• ASSIGNMENT: Report how many lines below contain the word "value". Give only the number.

• DATASET CONTENT:
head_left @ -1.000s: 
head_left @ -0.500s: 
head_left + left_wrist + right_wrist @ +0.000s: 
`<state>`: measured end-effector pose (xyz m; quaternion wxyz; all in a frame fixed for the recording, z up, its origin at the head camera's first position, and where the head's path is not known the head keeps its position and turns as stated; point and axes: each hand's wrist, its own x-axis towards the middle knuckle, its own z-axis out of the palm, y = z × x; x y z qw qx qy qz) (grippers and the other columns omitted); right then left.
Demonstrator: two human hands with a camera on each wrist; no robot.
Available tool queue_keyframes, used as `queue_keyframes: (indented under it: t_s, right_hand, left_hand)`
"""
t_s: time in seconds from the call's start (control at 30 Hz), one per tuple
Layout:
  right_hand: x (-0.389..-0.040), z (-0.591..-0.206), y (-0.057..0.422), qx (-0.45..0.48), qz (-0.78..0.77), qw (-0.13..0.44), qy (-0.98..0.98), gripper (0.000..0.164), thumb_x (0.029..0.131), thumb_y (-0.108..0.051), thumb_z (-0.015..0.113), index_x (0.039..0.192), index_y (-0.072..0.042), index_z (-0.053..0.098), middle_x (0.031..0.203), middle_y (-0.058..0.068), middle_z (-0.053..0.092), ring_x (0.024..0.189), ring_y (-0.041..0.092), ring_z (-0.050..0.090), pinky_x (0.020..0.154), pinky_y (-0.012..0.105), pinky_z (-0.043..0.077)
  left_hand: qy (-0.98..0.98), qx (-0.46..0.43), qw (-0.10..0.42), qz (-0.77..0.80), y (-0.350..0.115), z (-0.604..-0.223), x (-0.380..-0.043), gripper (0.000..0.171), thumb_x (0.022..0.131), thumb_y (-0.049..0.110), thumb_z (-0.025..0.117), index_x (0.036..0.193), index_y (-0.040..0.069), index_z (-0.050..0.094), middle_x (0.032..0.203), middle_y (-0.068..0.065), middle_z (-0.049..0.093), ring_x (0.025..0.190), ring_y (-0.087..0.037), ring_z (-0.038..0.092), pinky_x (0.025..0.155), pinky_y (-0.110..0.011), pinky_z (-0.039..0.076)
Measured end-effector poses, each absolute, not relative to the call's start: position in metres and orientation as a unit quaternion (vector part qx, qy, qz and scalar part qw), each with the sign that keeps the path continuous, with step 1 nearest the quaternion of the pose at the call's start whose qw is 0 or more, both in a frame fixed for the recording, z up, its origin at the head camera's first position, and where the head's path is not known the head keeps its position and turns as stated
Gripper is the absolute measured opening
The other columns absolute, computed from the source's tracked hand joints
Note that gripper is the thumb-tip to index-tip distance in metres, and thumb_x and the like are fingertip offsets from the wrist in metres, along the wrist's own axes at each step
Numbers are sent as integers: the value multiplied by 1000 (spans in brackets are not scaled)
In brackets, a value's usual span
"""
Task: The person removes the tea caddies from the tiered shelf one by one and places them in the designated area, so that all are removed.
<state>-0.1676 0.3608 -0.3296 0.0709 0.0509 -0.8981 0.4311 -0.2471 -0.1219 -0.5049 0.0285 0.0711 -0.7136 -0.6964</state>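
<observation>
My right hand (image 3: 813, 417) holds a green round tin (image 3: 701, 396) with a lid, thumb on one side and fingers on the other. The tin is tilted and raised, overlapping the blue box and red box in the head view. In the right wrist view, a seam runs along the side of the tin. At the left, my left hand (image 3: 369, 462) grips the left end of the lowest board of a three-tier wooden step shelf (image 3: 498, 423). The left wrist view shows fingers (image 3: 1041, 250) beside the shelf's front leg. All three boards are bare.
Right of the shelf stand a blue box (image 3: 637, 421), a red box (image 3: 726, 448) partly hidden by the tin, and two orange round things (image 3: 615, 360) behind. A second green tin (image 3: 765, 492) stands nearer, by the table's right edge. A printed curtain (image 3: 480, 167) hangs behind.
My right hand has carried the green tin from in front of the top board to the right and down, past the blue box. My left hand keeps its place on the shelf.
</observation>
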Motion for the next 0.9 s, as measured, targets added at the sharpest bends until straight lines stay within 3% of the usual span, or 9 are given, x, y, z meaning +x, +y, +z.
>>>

• EXERCISE OUTPUT: 2